Por exemplo, "lançadores de massa" que permitiriam o lançamento eletromagnético de materiais no transporte espacial. O problema é que outros desafios se somam, como a necessidade imperativa de calcular a trajetória com precisão milimétrica ou desenvolver métodos de recuperação desses materiais.
Estados Unidos e China
Embora possa parecer mais um teste de armamento, o que o Japão alcançou é um marco. Após quinze anos de pesquisa e cerca de US$ 500 milhões investidos na tecnologia, os Estados Unidos abandonaram o desenvolvimento de canhões eletromagnéticos em 2021 (embora agora existam versões maiores). O Japão perseverou e seu teste mostra que o sistema pode ser viável em um contexto real. Outro país que continua a desenvolver essa tecnologia é a China.
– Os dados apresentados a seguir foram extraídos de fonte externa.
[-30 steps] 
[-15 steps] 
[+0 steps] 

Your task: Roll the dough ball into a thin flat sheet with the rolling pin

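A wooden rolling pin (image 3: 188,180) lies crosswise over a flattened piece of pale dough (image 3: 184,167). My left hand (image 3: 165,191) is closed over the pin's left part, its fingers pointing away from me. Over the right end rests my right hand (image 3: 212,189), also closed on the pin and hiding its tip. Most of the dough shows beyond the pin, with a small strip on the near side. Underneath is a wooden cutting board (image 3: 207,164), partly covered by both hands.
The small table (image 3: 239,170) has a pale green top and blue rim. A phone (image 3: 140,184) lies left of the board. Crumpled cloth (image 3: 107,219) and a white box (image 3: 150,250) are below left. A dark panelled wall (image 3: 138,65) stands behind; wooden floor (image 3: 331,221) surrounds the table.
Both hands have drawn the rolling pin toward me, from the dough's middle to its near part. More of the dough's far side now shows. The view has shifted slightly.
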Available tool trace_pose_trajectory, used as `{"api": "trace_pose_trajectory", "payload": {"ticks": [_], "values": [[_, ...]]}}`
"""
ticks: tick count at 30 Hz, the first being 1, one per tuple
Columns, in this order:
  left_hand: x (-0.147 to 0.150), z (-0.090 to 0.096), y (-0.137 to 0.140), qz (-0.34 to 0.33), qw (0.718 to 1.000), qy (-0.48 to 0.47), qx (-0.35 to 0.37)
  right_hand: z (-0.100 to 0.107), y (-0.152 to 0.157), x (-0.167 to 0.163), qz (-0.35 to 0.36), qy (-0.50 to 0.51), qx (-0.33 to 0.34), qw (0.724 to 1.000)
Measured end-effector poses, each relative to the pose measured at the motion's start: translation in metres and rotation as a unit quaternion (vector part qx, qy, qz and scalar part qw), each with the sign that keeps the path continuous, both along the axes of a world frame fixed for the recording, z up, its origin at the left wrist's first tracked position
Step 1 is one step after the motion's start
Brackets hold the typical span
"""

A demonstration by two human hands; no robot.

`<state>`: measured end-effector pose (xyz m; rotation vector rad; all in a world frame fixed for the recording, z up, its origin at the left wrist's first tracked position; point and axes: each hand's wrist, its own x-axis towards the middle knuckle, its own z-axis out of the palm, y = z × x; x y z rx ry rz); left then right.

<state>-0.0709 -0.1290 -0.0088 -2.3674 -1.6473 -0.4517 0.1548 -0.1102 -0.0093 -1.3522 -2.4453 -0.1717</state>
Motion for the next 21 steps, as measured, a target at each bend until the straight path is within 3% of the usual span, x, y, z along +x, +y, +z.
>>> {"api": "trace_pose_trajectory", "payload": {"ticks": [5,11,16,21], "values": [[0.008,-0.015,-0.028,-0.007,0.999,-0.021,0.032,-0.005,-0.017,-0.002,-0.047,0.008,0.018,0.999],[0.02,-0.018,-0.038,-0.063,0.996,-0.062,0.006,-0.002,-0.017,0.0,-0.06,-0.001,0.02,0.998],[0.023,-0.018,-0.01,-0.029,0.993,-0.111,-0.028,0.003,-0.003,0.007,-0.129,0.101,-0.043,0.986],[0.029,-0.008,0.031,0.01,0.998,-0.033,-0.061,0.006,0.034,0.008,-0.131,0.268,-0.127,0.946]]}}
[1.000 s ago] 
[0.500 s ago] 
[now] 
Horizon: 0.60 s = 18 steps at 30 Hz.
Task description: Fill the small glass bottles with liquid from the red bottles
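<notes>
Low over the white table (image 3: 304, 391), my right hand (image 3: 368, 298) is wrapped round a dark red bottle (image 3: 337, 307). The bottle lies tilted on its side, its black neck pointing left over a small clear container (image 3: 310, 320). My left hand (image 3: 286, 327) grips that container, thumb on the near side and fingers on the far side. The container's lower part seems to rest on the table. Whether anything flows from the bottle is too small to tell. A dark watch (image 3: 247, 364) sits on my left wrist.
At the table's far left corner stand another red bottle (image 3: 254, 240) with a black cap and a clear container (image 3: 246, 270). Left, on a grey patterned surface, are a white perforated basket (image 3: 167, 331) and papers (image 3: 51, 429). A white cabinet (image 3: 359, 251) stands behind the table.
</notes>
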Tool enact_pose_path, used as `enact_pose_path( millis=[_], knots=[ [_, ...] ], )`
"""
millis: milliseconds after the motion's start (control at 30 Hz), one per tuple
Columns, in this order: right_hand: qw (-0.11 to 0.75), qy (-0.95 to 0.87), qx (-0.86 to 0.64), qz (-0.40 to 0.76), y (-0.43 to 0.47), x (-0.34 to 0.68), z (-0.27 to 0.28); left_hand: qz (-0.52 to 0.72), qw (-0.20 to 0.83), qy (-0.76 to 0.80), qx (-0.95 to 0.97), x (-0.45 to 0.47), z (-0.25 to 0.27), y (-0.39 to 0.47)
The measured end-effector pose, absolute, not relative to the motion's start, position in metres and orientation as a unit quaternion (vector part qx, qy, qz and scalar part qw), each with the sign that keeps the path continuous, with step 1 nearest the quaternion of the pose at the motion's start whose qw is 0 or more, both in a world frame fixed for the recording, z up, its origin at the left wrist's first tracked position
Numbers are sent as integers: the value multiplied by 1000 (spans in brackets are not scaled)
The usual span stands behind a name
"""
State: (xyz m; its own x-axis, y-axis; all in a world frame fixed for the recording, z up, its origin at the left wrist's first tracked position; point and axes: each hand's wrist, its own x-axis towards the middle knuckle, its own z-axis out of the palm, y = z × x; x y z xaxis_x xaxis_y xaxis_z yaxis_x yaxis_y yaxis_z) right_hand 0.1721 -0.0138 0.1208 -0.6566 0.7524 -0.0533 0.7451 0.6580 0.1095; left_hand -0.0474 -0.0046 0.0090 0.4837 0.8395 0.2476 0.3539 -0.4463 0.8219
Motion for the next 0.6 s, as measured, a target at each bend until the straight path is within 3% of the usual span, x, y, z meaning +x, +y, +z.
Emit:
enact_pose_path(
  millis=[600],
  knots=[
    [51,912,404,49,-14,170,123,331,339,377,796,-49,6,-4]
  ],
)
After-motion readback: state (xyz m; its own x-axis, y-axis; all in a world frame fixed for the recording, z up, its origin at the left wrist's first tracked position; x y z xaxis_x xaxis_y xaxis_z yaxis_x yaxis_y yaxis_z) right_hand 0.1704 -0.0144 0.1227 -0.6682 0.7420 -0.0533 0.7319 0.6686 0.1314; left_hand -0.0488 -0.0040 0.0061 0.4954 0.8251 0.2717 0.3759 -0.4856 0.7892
Eles a utilizam de forma mais discreta, mas já vimos imagens de navios chineses com um canhão eletromagnético e contêineres de energia na proa. E o fato de esses dois países estarem avançando no desenvolvimento dessa tecnologia não é coincidência.
Ambos estão envolvidos em uma guerra tecnológica, mas também em uma escalada de tensão militar que já dura meses e que leva ambos os países a se acusarem mutuamente de invasão de seus respectivos territórios.